Many people will have noticed disruption in #matrix:matrix.org and #matrix-dev:matrix.org on Sunday, when a validation bug in Synapse was exploited which allowed a malicious event to be inserted into the room with ‘depth’ value that made the rooms temporarily unusable. Whilst a transient workaround was found at the time (thanks to /dev/ponies, kythyria and Po Shamil for the workaround and to Half-Shot for working on a proposed fix), we’re doing an urgent release of Synapse 0.28.1 to provide a temporary solution which will mitigate the attack across all rooms in upgraded servers and un-break affected ones.  Meanwhile we have a full long-term fix on the horizon (hopefully) later this week.

This vulnerability has already been exploited in the wild; please upgrade as soon as possible.

Synapse 0.28.1 is available from https://github.com/matrix-org/synapse/releases/tag/v0.28.1 as normal.

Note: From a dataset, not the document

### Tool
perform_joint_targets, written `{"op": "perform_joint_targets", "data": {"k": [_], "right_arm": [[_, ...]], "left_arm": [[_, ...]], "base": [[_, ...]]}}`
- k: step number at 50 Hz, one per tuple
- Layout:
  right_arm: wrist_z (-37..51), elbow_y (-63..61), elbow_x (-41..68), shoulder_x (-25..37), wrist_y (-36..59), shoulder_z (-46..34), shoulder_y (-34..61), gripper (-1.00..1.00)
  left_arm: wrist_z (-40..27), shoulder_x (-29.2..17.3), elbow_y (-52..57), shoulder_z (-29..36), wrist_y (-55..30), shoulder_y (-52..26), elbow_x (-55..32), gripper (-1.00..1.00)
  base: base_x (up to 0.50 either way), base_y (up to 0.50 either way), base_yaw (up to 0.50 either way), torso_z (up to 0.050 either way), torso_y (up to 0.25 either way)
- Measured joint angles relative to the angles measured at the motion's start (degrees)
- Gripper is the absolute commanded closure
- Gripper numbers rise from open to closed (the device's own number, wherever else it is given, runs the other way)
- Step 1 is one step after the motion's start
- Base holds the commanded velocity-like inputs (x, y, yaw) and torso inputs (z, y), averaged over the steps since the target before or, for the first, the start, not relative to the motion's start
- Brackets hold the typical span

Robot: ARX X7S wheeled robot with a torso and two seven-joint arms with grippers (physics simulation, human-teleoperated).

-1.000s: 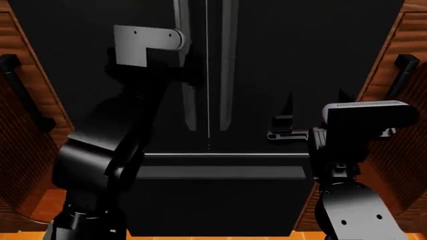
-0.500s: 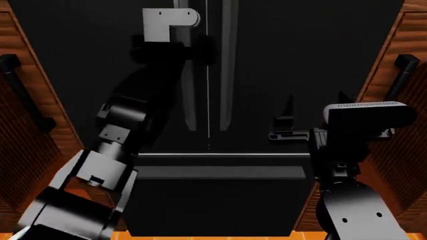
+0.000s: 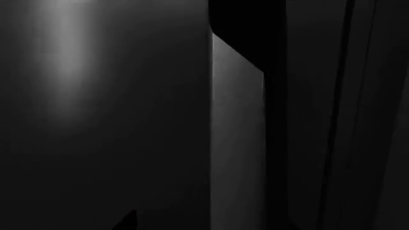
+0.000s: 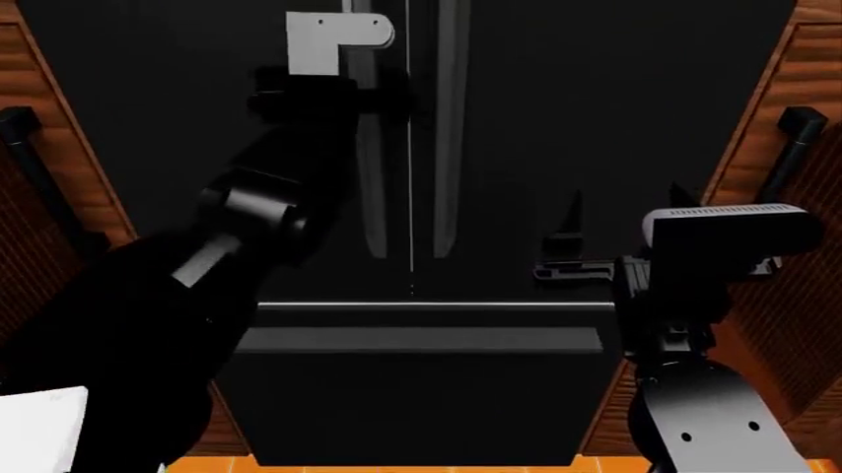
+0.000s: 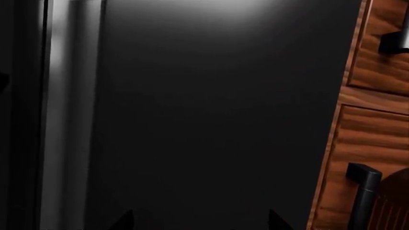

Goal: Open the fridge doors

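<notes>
Reaching up, my left pincer [image 4: 382,103] sits at the left handle [image 4: 371,187] of the fridge doors [image 4: 593,128], but I cannot tell whether it grips. My right pincer [image 4: 559,241] hangs open before the shut right door, touching nothing.

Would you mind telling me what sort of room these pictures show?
Most likely a kitchen: tall black fridge doors with vertical bar handles, a drawer front beneath, and brown wooden cabinets on both sides.

Left tool [image 4: 382,99] is black on black at the left door's handle [image 4: 373,187], so jaws unreadable, maybe closed on it. Fridge doors [image 4: 593,118] cut off at head view's top. Right tool [image 4: 569,246]: tips only partly visible.
</notes>
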Motion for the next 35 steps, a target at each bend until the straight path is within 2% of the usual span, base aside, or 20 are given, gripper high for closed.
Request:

The ‘depth’ parameter is used primarily as a way for servers to signal the intended cosmetic order of their events within a room (particularly when the room’s message graph has gaps in it due to the server being offline, or due to users backfilling old disconnected chunks of conversation). This means that affected rooms may experience message ordering problems until a full long-term fix is provided, which we’re working on currently (and tentatively involves no longer trusting ‘depth’ information from servers).  For full details you can see the proposal documents for the temporary fix in 0.28.1 and the options for the imminent long-term fix.

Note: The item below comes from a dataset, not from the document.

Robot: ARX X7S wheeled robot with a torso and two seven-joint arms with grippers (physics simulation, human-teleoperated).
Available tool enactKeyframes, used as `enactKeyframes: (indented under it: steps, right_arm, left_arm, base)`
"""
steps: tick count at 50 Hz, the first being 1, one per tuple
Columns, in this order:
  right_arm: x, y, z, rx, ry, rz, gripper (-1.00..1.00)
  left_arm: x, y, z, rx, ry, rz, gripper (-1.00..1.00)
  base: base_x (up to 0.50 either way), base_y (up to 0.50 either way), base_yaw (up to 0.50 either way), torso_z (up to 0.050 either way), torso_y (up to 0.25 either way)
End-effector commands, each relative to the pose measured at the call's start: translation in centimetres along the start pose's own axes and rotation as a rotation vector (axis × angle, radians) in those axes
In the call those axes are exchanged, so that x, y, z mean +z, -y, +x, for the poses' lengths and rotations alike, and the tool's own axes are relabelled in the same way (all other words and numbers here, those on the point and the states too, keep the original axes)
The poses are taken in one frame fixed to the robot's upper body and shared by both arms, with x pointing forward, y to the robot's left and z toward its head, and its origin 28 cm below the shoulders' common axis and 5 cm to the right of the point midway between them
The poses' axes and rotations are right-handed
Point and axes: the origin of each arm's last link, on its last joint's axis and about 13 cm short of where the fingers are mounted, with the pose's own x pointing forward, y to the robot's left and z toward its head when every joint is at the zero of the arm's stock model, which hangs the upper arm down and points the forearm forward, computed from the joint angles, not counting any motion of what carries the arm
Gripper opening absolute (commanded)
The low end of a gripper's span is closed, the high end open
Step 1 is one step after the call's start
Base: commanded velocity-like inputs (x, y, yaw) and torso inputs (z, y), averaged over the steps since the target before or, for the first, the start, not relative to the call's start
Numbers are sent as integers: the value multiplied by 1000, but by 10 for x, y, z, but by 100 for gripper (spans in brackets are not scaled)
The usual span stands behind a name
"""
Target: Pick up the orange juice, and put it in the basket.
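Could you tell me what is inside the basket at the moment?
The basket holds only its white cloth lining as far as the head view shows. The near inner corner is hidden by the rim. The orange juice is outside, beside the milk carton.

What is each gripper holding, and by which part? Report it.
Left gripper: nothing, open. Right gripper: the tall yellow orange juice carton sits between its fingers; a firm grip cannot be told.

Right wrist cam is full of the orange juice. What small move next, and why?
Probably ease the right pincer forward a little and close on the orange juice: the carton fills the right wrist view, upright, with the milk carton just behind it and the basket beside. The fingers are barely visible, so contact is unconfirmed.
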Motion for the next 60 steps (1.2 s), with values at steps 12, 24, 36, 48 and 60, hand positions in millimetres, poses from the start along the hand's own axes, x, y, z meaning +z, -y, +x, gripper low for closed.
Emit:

We’d like to acknowledge jzk for identifying the vulnerability, and Max Dor for providing feedback on the fixes.

As a general reminder, Synapse is still beta (as is the Matrix spec) and the federation API particularly is still being debugged and refined and is pre-r0.0.0. For the benefit of the whole community, please disclose vulnerabilities and exploits responsibly by emailing [email protected] or DMing someone from +matrix:matrix.org. Thanks.

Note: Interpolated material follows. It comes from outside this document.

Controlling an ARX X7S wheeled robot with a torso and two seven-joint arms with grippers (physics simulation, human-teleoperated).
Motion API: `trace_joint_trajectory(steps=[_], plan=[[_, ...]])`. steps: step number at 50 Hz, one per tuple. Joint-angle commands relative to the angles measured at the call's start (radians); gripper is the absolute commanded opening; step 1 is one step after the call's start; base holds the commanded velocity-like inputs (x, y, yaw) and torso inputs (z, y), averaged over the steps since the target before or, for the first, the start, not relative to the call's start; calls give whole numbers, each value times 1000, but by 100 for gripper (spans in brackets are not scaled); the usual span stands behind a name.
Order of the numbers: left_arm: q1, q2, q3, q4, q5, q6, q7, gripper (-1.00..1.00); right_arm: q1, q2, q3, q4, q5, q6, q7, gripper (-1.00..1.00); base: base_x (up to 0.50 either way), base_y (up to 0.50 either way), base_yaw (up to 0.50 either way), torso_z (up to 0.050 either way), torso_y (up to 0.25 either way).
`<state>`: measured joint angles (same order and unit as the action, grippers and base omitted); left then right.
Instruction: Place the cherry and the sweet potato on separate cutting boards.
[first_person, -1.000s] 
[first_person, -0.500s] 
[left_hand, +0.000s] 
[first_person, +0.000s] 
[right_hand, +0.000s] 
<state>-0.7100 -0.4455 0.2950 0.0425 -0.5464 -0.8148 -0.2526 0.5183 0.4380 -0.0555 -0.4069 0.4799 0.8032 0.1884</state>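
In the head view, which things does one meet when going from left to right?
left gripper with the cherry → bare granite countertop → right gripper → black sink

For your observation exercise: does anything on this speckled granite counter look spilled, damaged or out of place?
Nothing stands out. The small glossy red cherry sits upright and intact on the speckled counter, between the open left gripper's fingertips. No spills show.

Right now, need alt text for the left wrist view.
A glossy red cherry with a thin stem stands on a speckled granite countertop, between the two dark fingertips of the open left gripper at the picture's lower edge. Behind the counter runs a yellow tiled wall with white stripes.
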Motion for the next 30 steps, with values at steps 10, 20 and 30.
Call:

Changes in synapse v0.28.1 (2018-05-01)

SECURITY UPDATE

  • Clamp the allowed values of event depth received over federation to be [0, 2^63 – 1]. This mitigates an attack where malicious events injected with depth = 2^63 – 1 render rooms unusable. Depth is used to determine the cosmetic ordering of events within a room, and so the ordering of events in such a room will default to using stream_ordering rather than depth (topological_ordering). This is a temporary solution to mitigate abuse in the wild, whilst a long solution is being implemented to improve how the depth parameter is used.Full details at https://docs.google.com/document/d/1I3fi2S-XnpO45qrpCsowZv8P8dHcNZ4fsBsbOW7KABI
  • Pin Twisted to <18.4 until we stop using the private _OpenSSLECCurve API.